The kids who still watch television have a reservoir of selected and approved images, bytes and clips to draw from whenever Iraq enters the conversation. The dead boy’s mother jabbering incoherently; the American soldier– lean or beefy, tall or of middling height, padded with gear, gloved, booted, helmeted– virtually erased as a person by his equipment; the sprightly dignitary, girdled with kevlar, smiling, palpably thrilled to be in the midst of well-trained, purposive men and women whose destinies, directly or indirectly, he shapes. 

Six years gone and the Iraq War image-system has expanded into a minor constellation:  from the obscene abstractions of policy makers and pundits and technocrats concretized in ink– the print cacophony of position and rebuttal and counterposition and reiteration– to pixilated YouTube “videos” of resistance operations: the odd US soldier dropped by a sniper, another humvee buckling from an IED blast, a man in a keffiyeh firing an RPG. There is a surplus of such signs and messages, and they have become so ubiquitous they no longer encourage reflection but function as a somewhat interesting yet insubstantial scrim against which we live our lives.

Meanwhile the occupation and its strange inchoate politics, their mass mediation, proceeds according to a principle by which what is revealed remains hidden– airstrike, kidnapping closed-door meeting.
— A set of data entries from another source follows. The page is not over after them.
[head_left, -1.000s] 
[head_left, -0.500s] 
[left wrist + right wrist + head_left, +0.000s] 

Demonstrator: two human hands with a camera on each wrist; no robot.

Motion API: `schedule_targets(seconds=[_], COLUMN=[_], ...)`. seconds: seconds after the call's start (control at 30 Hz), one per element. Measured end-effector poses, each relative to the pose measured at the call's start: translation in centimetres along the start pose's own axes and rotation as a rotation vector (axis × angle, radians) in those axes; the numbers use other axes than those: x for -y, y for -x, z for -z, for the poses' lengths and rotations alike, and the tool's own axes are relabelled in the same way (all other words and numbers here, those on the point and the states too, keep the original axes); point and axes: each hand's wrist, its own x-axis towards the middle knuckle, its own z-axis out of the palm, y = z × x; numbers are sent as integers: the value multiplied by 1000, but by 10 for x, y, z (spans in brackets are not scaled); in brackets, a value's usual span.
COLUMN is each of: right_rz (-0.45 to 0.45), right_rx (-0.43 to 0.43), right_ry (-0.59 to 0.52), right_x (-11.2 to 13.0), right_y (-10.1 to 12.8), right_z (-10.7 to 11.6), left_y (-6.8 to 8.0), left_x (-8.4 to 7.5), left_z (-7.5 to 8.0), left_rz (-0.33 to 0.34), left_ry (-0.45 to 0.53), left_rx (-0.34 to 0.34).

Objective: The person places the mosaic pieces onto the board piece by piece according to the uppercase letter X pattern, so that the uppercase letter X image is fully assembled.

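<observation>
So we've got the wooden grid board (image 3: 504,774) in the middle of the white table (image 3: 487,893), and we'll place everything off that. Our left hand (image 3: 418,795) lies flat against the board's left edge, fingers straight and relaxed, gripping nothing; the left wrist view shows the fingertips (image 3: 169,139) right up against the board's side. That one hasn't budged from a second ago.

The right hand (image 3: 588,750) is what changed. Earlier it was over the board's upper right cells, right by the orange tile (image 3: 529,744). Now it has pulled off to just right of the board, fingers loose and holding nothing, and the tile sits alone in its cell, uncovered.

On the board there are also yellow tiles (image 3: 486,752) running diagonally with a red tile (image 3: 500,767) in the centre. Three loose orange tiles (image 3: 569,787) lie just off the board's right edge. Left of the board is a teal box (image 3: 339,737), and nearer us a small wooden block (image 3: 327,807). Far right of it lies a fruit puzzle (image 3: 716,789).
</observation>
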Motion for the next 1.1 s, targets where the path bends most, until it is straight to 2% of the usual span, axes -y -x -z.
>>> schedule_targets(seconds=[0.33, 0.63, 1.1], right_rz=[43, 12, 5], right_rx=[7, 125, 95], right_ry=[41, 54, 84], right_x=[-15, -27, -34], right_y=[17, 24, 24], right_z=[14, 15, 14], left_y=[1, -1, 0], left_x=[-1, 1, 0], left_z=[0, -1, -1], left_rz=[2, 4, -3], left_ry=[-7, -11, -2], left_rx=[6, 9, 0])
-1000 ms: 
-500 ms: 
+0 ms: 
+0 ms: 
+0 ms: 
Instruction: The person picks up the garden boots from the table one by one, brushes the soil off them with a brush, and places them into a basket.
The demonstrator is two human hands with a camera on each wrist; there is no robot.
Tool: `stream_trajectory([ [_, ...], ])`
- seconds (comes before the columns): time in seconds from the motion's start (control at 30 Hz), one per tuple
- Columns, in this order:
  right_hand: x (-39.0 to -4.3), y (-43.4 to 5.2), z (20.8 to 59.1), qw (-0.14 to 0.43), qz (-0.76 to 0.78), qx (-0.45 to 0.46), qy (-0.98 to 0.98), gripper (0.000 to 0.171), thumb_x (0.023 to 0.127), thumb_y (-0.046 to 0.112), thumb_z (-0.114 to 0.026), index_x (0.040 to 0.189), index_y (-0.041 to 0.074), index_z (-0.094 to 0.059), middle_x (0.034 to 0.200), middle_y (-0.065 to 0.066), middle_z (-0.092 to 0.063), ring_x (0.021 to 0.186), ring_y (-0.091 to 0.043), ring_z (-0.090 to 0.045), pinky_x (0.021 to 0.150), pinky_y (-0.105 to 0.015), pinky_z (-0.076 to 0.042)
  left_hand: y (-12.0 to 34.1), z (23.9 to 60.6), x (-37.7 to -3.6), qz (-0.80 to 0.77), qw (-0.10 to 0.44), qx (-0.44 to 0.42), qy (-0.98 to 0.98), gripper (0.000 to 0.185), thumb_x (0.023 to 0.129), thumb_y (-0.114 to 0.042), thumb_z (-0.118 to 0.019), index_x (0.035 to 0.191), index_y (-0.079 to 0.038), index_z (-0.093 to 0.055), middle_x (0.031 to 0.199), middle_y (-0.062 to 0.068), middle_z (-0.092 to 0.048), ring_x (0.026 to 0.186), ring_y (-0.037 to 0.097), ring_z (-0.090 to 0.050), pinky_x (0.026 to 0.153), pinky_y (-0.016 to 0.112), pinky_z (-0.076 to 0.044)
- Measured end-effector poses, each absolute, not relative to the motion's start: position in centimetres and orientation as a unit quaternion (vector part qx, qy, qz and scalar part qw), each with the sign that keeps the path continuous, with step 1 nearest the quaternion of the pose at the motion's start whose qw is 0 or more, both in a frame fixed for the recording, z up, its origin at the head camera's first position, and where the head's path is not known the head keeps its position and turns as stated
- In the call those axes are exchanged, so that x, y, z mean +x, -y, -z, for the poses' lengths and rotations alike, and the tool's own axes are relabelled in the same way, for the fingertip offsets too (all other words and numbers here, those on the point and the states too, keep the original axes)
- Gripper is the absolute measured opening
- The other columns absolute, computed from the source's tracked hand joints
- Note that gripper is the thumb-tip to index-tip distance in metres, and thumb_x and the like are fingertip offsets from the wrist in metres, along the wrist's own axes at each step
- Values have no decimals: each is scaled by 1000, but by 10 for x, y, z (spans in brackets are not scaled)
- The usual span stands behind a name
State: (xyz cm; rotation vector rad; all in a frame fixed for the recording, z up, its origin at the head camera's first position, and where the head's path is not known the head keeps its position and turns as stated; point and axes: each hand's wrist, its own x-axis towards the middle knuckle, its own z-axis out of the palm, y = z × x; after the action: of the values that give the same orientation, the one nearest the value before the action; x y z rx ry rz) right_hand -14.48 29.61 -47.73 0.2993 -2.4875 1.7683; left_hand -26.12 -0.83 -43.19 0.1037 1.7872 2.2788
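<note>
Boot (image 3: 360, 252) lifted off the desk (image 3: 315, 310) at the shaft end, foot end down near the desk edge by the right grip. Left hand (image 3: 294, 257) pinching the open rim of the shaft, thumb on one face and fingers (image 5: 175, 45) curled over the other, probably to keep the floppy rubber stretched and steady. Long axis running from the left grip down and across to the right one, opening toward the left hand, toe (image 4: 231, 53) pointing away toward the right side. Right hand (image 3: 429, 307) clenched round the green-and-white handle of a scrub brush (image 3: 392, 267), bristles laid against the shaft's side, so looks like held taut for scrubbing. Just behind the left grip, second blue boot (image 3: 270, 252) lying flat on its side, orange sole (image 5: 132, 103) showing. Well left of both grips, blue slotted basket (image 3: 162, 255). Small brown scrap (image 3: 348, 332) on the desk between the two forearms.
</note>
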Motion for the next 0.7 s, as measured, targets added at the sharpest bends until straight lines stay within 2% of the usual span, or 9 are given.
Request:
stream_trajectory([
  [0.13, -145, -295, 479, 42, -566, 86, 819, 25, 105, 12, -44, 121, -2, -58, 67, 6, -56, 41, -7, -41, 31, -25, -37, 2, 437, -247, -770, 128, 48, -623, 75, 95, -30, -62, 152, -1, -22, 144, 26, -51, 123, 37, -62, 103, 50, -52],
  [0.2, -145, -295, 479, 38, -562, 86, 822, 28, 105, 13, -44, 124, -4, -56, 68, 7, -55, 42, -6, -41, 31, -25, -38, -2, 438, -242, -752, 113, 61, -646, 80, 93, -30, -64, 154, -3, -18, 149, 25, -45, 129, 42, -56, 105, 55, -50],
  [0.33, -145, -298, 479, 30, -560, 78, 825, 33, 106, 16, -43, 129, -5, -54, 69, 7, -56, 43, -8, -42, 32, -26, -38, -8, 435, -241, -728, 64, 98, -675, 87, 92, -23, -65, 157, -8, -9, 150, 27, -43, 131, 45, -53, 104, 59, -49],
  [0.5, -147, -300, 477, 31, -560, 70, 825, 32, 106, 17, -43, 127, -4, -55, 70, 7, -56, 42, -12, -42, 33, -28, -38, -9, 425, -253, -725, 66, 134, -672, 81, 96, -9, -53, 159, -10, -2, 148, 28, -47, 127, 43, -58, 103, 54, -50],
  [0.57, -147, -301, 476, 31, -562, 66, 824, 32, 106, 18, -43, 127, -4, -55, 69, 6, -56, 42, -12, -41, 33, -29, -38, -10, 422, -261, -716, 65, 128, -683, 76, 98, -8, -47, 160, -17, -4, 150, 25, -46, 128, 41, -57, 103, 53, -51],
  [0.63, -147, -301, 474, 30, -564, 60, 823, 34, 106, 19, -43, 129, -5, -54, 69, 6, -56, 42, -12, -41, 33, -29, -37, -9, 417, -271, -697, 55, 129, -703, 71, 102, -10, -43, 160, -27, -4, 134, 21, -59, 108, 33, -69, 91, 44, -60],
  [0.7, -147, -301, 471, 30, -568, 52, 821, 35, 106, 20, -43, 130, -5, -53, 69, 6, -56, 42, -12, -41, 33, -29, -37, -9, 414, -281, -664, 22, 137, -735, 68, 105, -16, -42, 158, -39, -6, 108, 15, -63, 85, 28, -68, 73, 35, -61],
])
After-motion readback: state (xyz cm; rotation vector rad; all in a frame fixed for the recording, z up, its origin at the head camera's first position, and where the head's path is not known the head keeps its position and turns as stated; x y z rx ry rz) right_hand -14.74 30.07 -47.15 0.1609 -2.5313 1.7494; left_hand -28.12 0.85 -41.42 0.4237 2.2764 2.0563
New “actors” emerge: “militias” morph into “criminal gangs”; the Sunni-Shia narrative, which was always an intentionally and dangerously stupid oversimplification, fragments and coalesces. Nobody really knows what’s happening, possibly those who are in Iraq least of all. 

And here, in the US, New Babylon, where we are permitted to see parts of the world in order to ensure we remain insulated from it, “the dogs,” as Auden observes, “go on with their doggy life and the torturer’s horse/ Scratches its innocent behind on a tree.”